■ Task requirements: Below are some entries. Repeat exactly the lines from the one with "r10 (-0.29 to" through the one with "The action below", and only those.

■ Given records:
#####

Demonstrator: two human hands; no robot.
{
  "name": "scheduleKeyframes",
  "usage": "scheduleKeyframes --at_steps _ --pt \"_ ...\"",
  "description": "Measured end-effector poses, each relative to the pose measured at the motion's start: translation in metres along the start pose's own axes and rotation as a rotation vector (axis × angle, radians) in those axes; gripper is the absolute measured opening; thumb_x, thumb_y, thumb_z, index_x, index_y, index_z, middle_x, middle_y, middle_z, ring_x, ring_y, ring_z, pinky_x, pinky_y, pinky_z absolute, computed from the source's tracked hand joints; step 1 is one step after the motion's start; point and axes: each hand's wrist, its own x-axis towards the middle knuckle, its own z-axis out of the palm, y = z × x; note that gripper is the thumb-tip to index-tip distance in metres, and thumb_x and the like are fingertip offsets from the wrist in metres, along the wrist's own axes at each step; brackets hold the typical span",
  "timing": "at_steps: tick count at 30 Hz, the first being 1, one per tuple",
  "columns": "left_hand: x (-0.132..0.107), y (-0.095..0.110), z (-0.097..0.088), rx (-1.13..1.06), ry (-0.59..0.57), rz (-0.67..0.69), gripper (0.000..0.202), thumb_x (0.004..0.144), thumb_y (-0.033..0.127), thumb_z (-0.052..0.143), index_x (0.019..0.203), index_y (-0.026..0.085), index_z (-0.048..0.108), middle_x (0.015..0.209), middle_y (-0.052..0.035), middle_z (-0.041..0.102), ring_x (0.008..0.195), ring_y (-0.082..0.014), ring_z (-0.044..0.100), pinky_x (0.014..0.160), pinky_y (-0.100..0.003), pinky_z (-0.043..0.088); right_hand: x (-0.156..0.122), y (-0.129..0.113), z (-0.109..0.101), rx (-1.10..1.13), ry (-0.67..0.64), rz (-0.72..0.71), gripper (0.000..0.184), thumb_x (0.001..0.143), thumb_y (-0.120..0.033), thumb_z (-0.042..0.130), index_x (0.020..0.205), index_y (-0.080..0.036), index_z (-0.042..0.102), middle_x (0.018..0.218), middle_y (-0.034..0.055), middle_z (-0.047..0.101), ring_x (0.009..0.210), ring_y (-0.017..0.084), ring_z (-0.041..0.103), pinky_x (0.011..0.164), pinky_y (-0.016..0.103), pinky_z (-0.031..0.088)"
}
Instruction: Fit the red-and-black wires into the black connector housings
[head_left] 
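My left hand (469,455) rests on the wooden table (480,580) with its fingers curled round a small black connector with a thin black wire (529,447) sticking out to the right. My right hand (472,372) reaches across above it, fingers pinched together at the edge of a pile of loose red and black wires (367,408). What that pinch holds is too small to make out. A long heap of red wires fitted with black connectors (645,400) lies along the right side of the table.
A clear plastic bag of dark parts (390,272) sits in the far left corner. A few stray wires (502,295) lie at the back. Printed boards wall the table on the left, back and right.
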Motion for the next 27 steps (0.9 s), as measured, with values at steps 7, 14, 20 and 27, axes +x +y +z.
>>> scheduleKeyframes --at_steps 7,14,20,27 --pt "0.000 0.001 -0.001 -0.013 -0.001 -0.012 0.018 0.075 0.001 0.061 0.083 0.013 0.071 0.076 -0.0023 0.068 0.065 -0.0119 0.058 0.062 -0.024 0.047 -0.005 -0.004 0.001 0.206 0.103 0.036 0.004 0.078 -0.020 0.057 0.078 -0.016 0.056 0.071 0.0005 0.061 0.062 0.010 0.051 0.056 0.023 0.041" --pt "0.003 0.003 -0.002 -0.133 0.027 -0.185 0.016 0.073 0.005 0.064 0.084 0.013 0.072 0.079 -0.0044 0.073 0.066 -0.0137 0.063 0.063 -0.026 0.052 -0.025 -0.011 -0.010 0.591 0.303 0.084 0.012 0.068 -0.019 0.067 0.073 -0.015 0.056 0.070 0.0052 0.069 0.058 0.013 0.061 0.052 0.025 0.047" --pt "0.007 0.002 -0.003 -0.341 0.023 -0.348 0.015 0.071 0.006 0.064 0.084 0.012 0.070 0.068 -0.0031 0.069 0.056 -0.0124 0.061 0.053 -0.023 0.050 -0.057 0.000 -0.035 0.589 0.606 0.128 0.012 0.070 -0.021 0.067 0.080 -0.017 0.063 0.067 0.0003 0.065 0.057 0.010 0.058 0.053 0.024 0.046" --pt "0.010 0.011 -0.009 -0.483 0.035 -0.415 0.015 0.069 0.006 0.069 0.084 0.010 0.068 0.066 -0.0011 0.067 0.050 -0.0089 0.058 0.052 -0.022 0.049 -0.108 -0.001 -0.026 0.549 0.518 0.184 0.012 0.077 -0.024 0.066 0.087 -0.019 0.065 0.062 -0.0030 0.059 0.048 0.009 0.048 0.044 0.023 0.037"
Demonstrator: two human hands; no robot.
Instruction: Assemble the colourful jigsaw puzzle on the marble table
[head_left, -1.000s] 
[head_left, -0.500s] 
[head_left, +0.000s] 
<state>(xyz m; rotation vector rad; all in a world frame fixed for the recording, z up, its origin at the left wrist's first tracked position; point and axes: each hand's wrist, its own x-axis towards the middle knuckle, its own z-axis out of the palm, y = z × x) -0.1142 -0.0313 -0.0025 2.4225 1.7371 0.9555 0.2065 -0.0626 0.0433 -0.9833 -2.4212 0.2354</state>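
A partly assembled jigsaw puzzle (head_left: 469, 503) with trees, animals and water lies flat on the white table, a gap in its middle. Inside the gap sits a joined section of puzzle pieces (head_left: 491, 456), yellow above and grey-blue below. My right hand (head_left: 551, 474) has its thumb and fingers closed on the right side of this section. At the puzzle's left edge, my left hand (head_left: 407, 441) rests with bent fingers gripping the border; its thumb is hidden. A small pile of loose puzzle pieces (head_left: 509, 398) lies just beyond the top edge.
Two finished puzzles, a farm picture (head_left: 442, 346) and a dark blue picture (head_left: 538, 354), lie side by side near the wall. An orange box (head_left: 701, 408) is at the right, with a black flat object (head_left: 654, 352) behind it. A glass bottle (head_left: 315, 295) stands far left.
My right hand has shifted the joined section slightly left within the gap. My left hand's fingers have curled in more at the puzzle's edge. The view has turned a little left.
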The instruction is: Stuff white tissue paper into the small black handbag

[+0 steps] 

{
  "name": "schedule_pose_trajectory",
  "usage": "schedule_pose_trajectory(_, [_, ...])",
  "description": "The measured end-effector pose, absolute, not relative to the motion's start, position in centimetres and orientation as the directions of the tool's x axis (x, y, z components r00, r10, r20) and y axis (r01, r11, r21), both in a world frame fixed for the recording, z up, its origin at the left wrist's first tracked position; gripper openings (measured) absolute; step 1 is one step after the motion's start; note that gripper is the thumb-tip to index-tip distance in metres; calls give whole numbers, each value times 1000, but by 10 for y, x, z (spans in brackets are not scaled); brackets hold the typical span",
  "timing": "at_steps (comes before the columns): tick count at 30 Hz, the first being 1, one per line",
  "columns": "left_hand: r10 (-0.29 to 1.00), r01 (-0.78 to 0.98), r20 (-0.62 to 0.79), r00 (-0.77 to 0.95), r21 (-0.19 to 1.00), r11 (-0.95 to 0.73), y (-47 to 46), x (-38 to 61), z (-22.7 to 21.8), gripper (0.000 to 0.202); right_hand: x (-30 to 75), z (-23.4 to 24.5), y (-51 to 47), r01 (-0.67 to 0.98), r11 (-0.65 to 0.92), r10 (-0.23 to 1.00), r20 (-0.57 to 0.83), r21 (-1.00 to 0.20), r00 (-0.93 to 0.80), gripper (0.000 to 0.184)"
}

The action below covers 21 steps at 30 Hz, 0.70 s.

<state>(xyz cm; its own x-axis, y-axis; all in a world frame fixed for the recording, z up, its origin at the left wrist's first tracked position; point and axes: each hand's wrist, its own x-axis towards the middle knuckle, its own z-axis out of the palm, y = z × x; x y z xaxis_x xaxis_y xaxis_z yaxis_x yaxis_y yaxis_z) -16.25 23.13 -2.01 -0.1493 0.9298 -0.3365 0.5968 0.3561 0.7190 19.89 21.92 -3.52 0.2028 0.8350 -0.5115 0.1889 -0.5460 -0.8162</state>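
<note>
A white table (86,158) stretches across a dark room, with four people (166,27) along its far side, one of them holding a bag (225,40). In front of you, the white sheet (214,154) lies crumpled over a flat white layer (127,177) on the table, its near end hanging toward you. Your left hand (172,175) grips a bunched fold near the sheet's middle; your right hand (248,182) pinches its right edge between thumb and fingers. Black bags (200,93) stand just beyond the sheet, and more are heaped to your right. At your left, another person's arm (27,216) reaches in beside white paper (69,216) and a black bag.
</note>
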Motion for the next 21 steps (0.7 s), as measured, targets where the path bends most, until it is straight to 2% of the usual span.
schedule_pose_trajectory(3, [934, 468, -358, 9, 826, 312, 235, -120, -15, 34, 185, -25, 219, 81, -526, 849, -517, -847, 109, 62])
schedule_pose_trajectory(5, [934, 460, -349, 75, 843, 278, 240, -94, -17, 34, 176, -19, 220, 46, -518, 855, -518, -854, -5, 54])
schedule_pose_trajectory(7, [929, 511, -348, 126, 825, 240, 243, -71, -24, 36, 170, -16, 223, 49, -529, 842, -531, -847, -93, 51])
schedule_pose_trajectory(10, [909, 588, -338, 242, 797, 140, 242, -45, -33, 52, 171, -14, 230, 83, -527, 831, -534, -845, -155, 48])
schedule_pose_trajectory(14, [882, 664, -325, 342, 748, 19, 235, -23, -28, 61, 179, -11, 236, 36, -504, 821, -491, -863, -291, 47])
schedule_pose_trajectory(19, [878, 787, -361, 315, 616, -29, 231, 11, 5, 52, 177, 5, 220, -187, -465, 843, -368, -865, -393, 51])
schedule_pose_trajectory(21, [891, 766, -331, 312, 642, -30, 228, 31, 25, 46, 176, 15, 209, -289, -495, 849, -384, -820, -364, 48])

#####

■ Solution for this problem:
  "columns": "left_hand: r10 (-0.29 to 1.00), r01 (-0.78 to 0.98), r20 (-0.62 to 0.79), r00 (-0.77 to 0.95), r21 (-0.19 to 1.00), r11 (-0.95 to 0.73), y (-47 to 46), x (-38 to 61), z (-22.7 to 21.8), gripper (0.000 to 0.202); right_hand: x (-30 to 75), z (-23.4 to 24.5), y (-51 to 47), r01 (-0.67 to 0.98), r11 (-0.65 to 0.92), r10 (-0.23 to 1.00), r20 (-0.57 to 0.83), r21 (-1.00 to 0.20), r00 (-0.93 to 0.80), gripper (0.000 to 0.184)"
}

The action below covers 21 steps at 30 Hz, 0.70 s.

This completes the exercise.